A new player has appeared in cyberspace, with surprisingly new methods. A previously unknown group attacked gambling and online gaming companies using a yet unknown backdoor, named IceBreaker by researchers.
IceBreaker Backdoor exploits new phishing way
The method of compromising is based on the fact that tech support workers are tricked into opening malicious screenshots that the attacker sends under the guise of a problem that the user is experiencing. The first attacks were recorded in September 2022 by incident response specialists from Security Joes. They believe that the IceBreaker backdoor is the work of a new advanced attacker using a new and very specific social engineering tactic.
Analyzing the technique in perspective can give a clearer picture of who they are. At any rate, by analyzing data from the September incident, the researchers were able to respond to three other attacks before the hackers could compromise their targets. The only public evidence of the existence of the IceBreaker attacker is an October tweet from MalwareHunterTeam.
"Screenshot-13-28-10-03-2022.jpg.lnk": f97ee203a3dd08ac38d16295dbf9cb0c7476690ba03a05afefed34d7e8cfd44e
Next stage: https://down.xn--screnshot-iib.net/42600
IDN: scrėenshot[.]net
Interesting…
🤔@ShadowChasing1 @h2jazi @StopMalvertisin pic.twitter.com/gS9R8oL1YK
— MalwareHunterTeam (@malwrhunterteam) October 3, 2022
To deliver a backdoor, the attacker contacts the target company’s helpdesk. They mimic a user who is having trouble logging in or registering with an online service. The hackers convince a support person to download an image that describes the problem better than they can explain. Experts say that the image is usually hosted on a fake image hosting service. Such a trick aims at convincing the victim that it was delivered from Dropbox storage.
IceBreaker payload deployment
Links delivered in this way lead to a ZIP archive containing a malicious LNK file. The latter actually downloads the IceBreaker backdoor. Other cases of attacks through tech support involved a Visual Basic script that downloads the Houdini RAT. The latter is in use since at least 2013. Hackers use remote access capabilities of this malware to deploy the final payload – exactly, the IceBreaker. The experts noted that the downloaded malware is a very sophisticated compiled JavaScript file. It can detect running processes, steal passwords, and cookies, and open a reverse tunnel through a proxy. It can also receive and run scripts received from the control server.

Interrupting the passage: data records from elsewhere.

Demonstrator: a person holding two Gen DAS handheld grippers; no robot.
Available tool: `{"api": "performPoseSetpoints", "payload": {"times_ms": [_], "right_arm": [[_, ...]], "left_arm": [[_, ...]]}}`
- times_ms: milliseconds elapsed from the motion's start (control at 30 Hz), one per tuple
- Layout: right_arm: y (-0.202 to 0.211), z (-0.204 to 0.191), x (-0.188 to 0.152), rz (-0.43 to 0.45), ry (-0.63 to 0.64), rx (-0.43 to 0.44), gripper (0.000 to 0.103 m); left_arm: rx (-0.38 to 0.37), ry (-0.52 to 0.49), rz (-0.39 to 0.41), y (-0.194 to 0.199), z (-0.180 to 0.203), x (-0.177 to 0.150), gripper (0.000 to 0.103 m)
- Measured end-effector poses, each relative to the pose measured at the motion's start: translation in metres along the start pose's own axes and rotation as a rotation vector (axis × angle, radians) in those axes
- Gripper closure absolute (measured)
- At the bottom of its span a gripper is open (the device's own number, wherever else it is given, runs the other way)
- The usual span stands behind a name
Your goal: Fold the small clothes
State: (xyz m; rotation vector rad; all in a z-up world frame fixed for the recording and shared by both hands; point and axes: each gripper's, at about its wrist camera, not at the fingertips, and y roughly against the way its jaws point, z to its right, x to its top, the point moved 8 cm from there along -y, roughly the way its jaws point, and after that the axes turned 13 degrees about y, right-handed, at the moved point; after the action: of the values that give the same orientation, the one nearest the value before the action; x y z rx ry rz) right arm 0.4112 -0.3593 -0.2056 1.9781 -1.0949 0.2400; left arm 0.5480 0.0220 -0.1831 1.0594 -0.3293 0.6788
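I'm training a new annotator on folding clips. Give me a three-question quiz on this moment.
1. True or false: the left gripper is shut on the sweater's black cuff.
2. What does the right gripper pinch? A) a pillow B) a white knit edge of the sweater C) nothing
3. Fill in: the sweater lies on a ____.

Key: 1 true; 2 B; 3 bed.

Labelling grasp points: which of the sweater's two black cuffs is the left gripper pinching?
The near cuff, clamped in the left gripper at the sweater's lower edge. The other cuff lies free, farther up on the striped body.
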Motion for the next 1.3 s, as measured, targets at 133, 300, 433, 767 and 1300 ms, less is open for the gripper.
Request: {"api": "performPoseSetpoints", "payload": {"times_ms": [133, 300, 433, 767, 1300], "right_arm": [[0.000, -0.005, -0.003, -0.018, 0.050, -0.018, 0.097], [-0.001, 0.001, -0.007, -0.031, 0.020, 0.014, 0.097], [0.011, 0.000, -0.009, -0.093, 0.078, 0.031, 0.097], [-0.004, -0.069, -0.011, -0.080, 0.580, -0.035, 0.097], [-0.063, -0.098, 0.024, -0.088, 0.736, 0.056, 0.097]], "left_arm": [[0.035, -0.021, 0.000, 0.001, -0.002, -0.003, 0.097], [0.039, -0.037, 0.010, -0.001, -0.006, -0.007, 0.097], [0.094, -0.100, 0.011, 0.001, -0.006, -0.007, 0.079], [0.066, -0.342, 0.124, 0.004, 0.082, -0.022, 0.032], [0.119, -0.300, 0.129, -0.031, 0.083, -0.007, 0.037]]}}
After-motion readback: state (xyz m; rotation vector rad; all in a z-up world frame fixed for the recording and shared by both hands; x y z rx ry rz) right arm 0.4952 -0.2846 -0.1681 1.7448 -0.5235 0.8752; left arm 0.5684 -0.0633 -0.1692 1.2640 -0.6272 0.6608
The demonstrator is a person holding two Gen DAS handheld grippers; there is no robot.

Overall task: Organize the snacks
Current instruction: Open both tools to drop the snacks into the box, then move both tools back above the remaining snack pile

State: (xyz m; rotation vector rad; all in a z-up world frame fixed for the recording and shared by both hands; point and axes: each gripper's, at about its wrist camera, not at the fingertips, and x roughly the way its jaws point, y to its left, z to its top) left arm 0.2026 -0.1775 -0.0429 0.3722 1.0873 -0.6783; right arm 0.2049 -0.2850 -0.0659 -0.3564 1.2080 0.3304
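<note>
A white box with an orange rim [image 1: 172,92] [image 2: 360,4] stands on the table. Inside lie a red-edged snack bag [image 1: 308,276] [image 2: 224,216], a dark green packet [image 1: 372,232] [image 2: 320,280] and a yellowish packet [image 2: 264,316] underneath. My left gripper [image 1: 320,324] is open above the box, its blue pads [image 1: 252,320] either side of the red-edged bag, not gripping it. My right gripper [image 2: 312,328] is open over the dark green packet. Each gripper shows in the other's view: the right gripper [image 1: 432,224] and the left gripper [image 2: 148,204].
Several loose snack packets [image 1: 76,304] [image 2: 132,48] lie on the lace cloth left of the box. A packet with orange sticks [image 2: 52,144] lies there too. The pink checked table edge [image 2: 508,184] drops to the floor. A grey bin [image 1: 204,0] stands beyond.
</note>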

The malicious LNK is the first-level payload that delivers the IceBreaker malware, and the VBS file is used as a backup in case the helpdesk operator is unable to run the shortcut. The country of origin of the new actor has not yet been identified, however, researchers say that the dialogues they studied between the attacker and support staff show that the actor is not a native speaker of English. They deliberately request to translate the conversation into Spanish. They have also been observed to speak other languages as well. Representatives of the gaming industry, and not only, should stay on alarm, as hackers use a very effective attack vector and a new arsenal of malware.
What’s next?
Malware delivery ways evolve constantly to correspond with surrounding things. Recent changes in Microsoft policy regarding executing macros in the files from the Internet rendered this method of malware delivery almost useless. Moreover, after almost 4 years of total domination of email spam as a delivery method companies began implementing proactive ways of countering this threat. For that reason seeking new ways of spreading was pretty much an obvious step.
Tactic that involves sending a message with a malicious attachment to tech support was anticipated. Moreover, any media content attracts support managers in their drab and dreary workflow. Fortunately, this new way of malware spreading is not that widespread now, and hackers seemingly found a way to circumvent the restrictions from Microsoft. Nonetheless, ignoring that messages to the support may also carry dangers other than bullying or criticism is reckless.